Plans have been published for a solar farm at Brick House Farm, Grete (22/02565/FUL). The 54-hectare solar farm would have a capacity of around 49.9 MW, generating enough renewable energy to meet the annual electricity needs of approximately 15,000 homes. The developer, Bluefield, expects to begin construction of the site in 2023 if it gains approval from Shropshire Council.

Bluefield says the Greete site was chosen for its seclusion, relatively poor soil quality and access to the grid.

The proposal includes biodiversity and landscape enhancement measures, including hedgerow planting and filling gaps in existing hedgerows. Sheep may also be grazed underneath the solar panels.

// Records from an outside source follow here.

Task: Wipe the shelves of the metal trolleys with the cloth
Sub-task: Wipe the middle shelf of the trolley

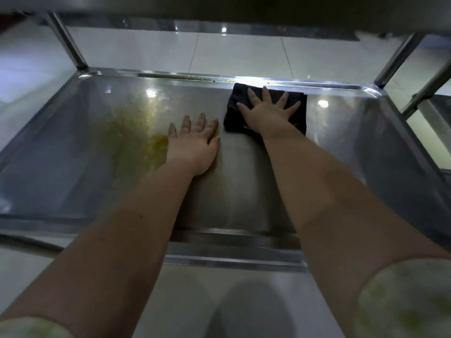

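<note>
Glossy white tiled floor (239,52), big tiles, thin dark grout lines (288,57). Dark strip (195,28) beyond the far tiles, small bright light glints (224,30) on it. Dim, cool lighting.

A: Colour of the cloth (233,120)?
B: Black, plain, no pattern.
A: And of the shelf (341,132)?
B: Silver-grey steel with white glare spots, smeared on the left with a yellow-green stain (127,137), ochre at one edge.
A: Floor (239,54)?
B: White tiles, thin dark grout lines.
A: Sleeves (410,301)?
B: Pale, blotched faintly yellow-green.
</note>
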Motion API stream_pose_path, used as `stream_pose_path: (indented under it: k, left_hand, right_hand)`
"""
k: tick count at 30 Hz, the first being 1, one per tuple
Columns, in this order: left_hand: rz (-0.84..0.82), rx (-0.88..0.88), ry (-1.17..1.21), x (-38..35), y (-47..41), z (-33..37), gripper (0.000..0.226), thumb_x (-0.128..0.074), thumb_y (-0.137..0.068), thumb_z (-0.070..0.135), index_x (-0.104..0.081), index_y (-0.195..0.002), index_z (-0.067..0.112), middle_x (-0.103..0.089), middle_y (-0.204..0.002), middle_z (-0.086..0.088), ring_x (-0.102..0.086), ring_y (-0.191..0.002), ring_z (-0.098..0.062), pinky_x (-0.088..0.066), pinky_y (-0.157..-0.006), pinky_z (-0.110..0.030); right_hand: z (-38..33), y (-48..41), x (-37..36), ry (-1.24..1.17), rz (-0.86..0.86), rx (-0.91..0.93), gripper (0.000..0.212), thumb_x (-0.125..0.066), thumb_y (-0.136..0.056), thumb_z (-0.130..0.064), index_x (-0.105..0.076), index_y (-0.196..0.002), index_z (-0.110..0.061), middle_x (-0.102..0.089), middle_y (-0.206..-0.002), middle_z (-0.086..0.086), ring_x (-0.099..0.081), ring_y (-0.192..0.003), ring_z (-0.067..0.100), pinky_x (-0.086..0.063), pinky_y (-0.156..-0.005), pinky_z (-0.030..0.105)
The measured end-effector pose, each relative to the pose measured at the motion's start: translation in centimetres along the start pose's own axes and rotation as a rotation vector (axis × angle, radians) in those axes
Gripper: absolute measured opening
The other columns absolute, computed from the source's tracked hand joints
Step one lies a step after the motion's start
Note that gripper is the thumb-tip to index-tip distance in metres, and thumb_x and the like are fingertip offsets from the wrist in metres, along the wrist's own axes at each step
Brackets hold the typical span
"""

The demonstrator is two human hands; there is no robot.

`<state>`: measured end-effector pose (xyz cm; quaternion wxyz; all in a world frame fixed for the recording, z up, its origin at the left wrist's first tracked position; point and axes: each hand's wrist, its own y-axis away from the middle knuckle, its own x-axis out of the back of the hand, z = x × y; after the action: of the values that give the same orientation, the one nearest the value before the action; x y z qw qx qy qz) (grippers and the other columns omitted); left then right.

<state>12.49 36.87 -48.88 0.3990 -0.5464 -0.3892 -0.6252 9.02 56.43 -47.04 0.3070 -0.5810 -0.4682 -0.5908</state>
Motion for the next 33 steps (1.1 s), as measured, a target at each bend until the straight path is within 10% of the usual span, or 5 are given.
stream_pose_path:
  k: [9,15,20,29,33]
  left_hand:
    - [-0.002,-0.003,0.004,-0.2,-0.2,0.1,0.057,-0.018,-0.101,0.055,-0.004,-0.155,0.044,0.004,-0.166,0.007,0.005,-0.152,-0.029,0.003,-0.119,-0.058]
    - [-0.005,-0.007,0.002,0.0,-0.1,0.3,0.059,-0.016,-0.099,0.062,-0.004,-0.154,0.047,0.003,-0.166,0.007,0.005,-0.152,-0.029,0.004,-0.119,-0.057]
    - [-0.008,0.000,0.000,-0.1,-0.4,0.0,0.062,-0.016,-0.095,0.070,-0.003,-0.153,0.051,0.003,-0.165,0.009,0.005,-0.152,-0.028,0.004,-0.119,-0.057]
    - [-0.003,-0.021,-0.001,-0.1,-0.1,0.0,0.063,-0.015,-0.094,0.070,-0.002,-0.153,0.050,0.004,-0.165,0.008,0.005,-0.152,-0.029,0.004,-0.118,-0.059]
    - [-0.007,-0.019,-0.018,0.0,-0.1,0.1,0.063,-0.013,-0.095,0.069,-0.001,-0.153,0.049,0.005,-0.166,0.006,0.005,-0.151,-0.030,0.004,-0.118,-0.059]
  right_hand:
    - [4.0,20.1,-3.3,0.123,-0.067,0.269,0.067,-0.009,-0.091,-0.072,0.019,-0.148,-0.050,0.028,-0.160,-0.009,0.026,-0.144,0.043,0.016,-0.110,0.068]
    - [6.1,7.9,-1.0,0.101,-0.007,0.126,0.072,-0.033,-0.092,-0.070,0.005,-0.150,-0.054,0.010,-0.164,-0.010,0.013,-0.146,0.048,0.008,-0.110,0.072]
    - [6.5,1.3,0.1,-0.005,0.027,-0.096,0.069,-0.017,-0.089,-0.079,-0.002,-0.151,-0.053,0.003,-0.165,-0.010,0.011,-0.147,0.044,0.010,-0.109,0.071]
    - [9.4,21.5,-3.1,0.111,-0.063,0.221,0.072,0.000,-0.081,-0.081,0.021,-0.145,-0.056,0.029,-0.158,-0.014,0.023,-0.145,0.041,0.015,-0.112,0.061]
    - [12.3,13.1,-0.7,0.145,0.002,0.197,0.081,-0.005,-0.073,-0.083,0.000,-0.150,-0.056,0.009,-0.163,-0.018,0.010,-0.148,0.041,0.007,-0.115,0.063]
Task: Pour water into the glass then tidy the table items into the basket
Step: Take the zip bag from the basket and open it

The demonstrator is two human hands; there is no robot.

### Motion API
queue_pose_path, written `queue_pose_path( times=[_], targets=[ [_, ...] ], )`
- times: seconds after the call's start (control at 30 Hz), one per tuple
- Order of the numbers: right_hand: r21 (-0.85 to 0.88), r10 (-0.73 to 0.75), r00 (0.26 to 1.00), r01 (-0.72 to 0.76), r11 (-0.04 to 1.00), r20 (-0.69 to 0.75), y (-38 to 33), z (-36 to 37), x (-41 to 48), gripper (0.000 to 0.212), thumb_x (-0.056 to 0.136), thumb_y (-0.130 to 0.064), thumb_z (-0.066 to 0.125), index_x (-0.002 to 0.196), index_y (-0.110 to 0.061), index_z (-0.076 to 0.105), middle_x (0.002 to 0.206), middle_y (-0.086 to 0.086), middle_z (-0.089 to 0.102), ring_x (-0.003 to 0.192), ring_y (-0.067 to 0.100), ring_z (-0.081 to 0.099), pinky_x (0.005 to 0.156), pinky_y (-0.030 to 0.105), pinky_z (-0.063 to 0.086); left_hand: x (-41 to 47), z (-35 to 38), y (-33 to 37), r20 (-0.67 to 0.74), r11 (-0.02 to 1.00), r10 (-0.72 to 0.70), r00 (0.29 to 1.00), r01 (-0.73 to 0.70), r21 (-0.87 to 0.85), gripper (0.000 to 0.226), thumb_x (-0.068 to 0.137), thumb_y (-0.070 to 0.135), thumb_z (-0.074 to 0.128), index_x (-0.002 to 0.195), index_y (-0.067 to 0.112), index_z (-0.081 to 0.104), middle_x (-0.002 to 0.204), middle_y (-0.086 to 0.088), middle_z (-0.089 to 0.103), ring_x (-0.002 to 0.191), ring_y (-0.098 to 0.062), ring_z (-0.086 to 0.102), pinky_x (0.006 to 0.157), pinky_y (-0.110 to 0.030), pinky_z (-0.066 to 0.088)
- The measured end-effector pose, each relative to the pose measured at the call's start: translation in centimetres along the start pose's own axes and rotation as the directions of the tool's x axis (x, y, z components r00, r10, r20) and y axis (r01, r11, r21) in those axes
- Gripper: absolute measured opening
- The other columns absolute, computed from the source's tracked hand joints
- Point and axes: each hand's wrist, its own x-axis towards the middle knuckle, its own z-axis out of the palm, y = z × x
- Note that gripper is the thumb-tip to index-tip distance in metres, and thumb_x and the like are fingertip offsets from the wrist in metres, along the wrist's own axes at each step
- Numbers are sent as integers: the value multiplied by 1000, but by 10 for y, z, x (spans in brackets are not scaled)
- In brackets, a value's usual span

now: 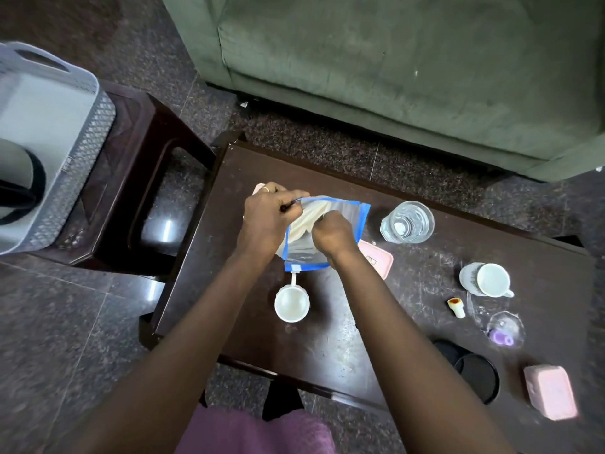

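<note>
Hands at the middle of the table, both closed on a clear zip bag with blue edging (322, 231). The left hand (273, 213) pinches the bag's far-left corner at its mouth; the right hand (332, 232) is clenched on the bag's middle, over pale folded contents showing through the plastic. The bag's long axis runs from the far edge toward the near edge, with its white slider tab at the near end.

Glass (407, 221), holding water, stands just right of the bag, nearer the right hand; the pouring step appears done. A white scoop (292, 303) lies just nearward of the bag, a pink tray (379, 260) partly under its right side.

Toward the right end: a white cup (491, 279), a small capped tube (456, 307), a clear lid with a purple piece (504, 330), two black discs (479, 376) and a pink box (550, 391) at the near-right corner.

Basket (65, 136) sits on a dark stool (137, 178) beyond the table's left end, well apart from the bag and on the left hand's side. Judged next move: carry the bag leftward, across the gap, into the basket; the left arm is the nearer one.
</note>
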Motion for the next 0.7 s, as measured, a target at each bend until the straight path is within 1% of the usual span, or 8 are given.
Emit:
queue_pose_path(
  times=[0.17,0.27,0.33,0.37,0.47,0.57,0.6,0.7],
  targets=[
    [188,75,989,-98,977,129,-2,8,20,30,90,-1,48,118,2,57,122,19,60,100,28,60,88,37,52,0,0,-11,18,1000,-15,1000,15,-6,29,78,4,61,101,16,73,84,-2,56,76,-10,52,65,6,30],
    [246,142,975,-182,952,172,-4,11,28,23,90,-1,48,108,-2,62,105,14,67,60,25,64,51,29,57,0,-4,-15,18,1000,-11,1000,11,-14,27,79,3,61,101,14,73,84,-1,52,74,-10,51,65,7,29],
    [2,93,979,-95,996,182,-5,11,30,21,90,0,47,104,-2,62,103,13,68,49,17,59,42,19,49,0,-6,-16,22,1000,-11,1000,12,-29,28,79,1,61,101,13,73,84,-1,51,73,-10,50,65,8,28],
    [-121,69,981,-47,992,182,-7,10,29,22,88,3,49,106,-2,61,106,12,67,58,18,63,45,16,47,0,-8,-17,28,999,-11,1000,12,-33,28,79,1,60,102,13,72,84,-2,51,73,-10,50,65,7,28],
    [-357,41,977,37,934,208,-8,11,32,28,83,4,58,111,1,58,113,14,66,101,26,63,68,24,47,2,-11,-20,42,999,-9,999,11,-48,28,80,0,59,103,12,72,84,-3,50,73,-11,49,65,5,29],
    [-366,36,978,43,929,205,-10,14,34,29,88,2,52,117,2,55,117,18,63,105,32,61,44,15,44,3,-14,-22,58,998,-21,998,24,-62,28,81,1,58,104,12,72,84,-3,49,73,-11,48,65,6,29],
    [-360,10,981,61,931,193,-9,17,38,30,90,-1,49,119,1,54,119,19,61,106,33,60,42,15,43,3,-15,-22,60,998,-21,998,25,-65,28,81,1,58,104,12,72,84,-2,49,73,-10,47,65,6,28],
    [-417,-31,986,99,903,166,-9,20,46,34,92,-6,47,126,-5,52,126,16,57,114,31,55,78,27,45,4,-17,-24,60,997,-13,998,17,-74,29,81,1,57,104,13,72,83,-1,49,69,-6,45,67,6,28]
  ],
)
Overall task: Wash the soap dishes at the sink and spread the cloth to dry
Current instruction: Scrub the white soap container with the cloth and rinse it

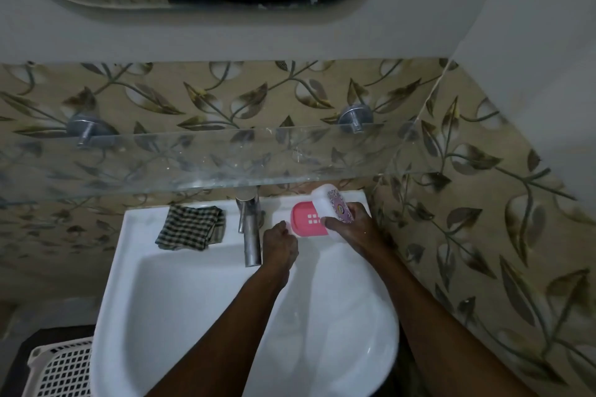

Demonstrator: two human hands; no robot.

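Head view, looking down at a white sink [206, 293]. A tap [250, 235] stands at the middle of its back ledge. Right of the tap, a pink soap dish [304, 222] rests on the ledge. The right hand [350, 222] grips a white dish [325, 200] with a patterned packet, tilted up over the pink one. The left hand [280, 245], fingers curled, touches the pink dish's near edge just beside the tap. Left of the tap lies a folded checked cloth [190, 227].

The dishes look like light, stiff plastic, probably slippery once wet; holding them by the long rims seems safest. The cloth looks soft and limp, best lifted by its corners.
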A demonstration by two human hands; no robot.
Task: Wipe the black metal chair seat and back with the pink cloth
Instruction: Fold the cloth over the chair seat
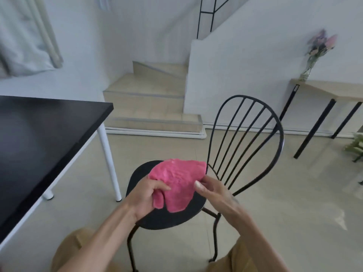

The project is expected to contribute about £10 million in business rates to Shropshire Council over 40 years. A community fund of about £150k will be established to invest in local projects and initiatives.

The solar panels would be laid out in straight arrays from east to west across the field enclosures. They will be installed on a fixed tilt frame facing south to ensure optimum energy generation and will be 2.8m high at a maximum. There will be a number of inverters in containers across the site. These will be painted blue or green (grey is preferable, for example 18 B 29 Raven, as green counterintuitively sticks out in the countryside). A 25m high tower will be used to support the connection to the existing power pylons running across the site.

The visual impact of solar farms

The applicant’s landscape impact consultant (Pegasus Group) describes the site thus:

“The site has been subject to historic field boundary removal and is strongly influenced by multiple infrastructure networks above and below ground [power pylons, telecoms poles and underground fuel pipes]. Other than these detracting elements, the site is otherwise unremarkable, lacking any character defining elements or rare or unique landscape features.”

Pegasus say there will negligible or no change of view from the Titterstone Clee car park or from Caynham Camp. The view from the Titterstone toposcope would be negligible and this applies to other assessed viewpoints east and northeast of the site. The solar farm and equipment such as the substation will have a major impact on views from footpath LH18 to the southwest of the site in Little Hereford parish. There will also be some impact on the views from footpath 0529 to the west of the site, though much of the site will be screened by trees. Pegasus concludes: “The proposed development could be effectively integrated and assimilated into the surrounding landscape.”

Existing field boundaries will be retained and enhanced. Three Biodiversity Enhancement areas will be created. The solar panels will be under sown with a wildflower grass mix.

Soil quality is an important consideration in planning applications for solar farms. For the Brick House Farm site, best and most versatile soils account for approximately 18% of the site (c. 12 ha). This does not exceed the 20 ha threshold that triggers consultation Natural England. The agency will however be consulted by Shropshire Council as a routine part of the planning process.

The solar farm is described as “a temporary development, allowing the land to rest for the period of operation up to 40 years.” I don’t like the use of temporary in this context. Forty years is a long time and very few manmade structures are permanent.

One thought on “Plans for solar farm at Brick House Farm, Greete published”
  1. Listed buildings are set within a landscape that our community has lived with for hundreds of years. We have a right to retain the fabric of history and culture woven into our landscape. This industrialisation of our landscape robs our community of much of its rural history and identity.
    What’s the point of registering and listing buildings and heritage assets embedded in the landscape if they do not inform the planning of infrastructure and development?